I used cut-and-paste to get the character representation of the UTF-8
smartquotes, which as you can see did not show up as single characters for me,
even though the message headers declare the "correct" things.

Rich

--
Rich Alderson news@alderson.users.panix.com
Audendum est, et veritas investiganda; quam etiamsi non assequamur,
omnino tamen proprius, quam nunc sumus, ad eam perveniemus.
--Galen

Report message to a moderator

Send a private message to this user

Re: New Year's Computer Stories... [message #418850 is a reply to message #418837]

Mon, 23 January 2023 07:17

Anonymous

Karma:

Originally posted by: Johnny Billquist

On 2023-01-21 01:41, Andreas Kohlbach wrote:
> On Fri, 20 Jan 2023 10:52:24 +0100, Johnny Billquist wrote:
>>
>> On 2023-01-19 22:01, Andreas Kohlbach wrote:
>>> On Thu, 19 Jan 2023 14:19:12 +0100, Johnny Billquist wrote:
>>>>
>>>> Nothing is ever easy with encodings...
>>>>
>>>> Your post was in ISO-8859-1, Rich response didn't contain any
>>>> information at all about what encoding it should be in, however, it
>>>> also didn't change the content in any way, and reasonable heuristics
>>>> would figure out it's ISO-8859-1.
>>> It doesn't matter what his writing has.

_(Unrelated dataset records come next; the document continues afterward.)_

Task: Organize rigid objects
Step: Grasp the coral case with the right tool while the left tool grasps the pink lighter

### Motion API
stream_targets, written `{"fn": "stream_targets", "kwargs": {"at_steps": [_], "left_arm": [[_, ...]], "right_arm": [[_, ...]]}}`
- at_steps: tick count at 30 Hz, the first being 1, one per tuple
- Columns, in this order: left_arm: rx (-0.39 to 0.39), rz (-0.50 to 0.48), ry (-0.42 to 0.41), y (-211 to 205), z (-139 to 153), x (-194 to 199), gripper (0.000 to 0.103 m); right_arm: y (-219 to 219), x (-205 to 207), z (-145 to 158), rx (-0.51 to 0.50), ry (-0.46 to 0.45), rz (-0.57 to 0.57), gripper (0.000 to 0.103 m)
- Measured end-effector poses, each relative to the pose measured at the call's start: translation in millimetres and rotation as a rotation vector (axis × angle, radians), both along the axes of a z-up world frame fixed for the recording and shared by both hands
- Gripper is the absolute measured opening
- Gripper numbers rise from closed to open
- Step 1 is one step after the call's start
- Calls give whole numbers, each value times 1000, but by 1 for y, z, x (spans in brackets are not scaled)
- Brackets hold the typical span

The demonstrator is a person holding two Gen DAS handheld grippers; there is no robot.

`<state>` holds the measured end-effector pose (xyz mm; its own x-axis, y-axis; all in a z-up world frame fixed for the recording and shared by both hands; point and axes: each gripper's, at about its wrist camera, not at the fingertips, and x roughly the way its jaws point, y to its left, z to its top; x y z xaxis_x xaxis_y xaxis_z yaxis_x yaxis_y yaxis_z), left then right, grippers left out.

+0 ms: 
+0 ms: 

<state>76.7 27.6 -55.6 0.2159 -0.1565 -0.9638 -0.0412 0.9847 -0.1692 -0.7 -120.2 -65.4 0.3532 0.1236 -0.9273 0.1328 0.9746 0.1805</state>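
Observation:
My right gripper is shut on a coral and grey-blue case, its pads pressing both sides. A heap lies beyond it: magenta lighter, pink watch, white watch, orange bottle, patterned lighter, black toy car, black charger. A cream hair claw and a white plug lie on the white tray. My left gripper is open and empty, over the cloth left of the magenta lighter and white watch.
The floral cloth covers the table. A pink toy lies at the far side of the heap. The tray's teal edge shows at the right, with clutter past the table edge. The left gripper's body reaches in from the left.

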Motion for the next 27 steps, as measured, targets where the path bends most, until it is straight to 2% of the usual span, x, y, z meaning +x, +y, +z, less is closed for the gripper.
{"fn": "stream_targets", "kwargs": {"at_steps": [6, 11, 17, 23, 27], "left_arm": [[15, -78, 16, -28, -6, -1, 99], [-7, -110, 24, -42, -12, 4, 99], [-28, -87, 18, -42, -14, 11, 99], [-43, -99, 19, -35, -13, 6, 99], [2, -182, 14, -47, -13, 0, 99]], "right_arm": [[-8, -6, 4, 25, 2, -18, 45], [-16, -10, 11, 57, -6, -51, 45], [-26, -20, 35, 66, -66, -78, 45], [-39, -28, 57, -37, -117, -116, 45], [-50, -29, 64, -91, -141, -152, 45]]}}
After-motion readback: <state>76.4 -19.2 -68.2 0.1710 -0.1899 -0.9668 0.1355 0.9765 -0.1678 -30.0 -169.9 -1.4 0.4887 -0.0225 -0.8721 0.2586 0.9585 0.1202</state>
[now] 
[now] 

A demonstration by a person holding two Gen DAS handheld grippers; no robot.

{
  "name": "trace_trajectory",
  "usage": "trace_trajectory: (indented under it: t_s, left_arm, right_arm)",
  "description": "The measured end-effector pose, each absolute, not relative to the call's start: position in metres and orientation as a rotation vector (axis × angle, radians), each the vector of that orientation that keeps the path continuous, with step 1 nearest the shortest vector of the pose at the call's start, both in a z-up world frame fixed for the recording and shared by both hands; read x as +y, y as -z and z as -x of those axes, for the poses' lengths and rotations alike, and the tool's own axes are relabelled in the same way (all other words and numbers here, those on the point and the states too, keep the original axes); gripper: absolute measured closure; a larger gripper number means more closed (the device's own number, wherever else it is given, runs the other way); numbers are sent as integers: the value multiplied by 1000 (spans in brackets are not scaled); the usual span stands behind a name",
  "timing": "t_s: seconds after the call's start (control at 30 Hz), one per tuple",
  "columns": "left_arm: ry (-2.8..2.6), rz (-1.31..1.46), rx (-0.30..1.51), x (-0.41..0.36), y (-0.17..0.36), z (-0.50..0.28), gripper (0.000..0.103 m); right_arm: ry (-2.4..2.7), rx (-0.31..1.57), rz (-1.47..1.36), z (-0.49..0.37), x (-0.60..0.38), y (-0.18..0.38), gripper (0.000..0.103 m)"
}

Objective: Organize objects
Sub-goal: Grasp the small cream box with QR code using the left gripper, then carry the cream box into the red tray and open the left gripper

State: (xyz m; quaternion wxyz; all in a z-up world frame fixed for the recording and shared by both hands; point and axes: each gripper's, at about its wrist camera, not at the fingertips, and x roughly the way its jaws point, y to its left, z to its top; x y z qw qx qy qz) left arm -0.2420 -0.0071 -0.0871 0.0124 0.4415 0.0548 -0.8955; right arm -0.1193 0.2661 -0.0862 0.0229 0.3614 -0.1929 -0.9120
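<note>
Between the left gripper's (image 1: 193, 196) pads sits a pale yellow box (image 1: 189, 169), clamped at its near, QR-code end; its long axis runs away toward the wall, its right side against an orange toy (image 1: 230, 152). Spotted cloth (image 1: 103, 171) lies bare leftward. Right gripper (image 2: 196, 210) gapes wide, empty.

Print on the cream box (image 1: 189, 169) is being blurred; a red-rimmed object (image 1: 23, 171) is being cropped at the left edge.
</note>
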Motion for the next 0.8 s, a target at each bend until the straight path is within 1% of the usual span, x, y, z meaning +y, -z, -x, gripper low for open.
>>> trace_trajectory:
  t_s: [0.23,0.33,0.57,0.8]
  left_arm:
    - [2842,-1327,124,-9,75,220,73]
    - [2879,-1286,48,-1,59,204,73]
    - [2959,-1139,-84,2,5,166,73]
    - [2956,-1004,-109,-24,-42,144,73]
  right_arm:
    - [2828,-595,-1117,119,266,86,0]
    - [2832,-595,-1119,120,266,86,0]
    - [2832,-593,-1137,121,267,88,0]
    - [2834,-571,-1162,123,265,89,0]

It only matters if only a
>>> single
>>> character appears. In this case Rich quoted the "Ö" I wrote. Thus it has
>>> to be at least ISO-8859-1.
>>
>> If the headers in Rich's post had said it was Unicode encoded as
>> UTF-8, that "Ö" would have suddenly been shown as something completely
>> different, even though the post would contain the exact same bits.
>
> Then the declaration was wrong/broken.

Agreed. Assuming his intent was to have a "Ö".

>> There is nothing that absolutely says it has to be 8859-1. However, in
>> the case where no encoding information was provided, what is the
>> reader supposed to do? All it can do here is guess.
>
> Or just ignore. Gnus here usually asks me what to do with the then
> non printable characters. I usually choose to replace all with ".".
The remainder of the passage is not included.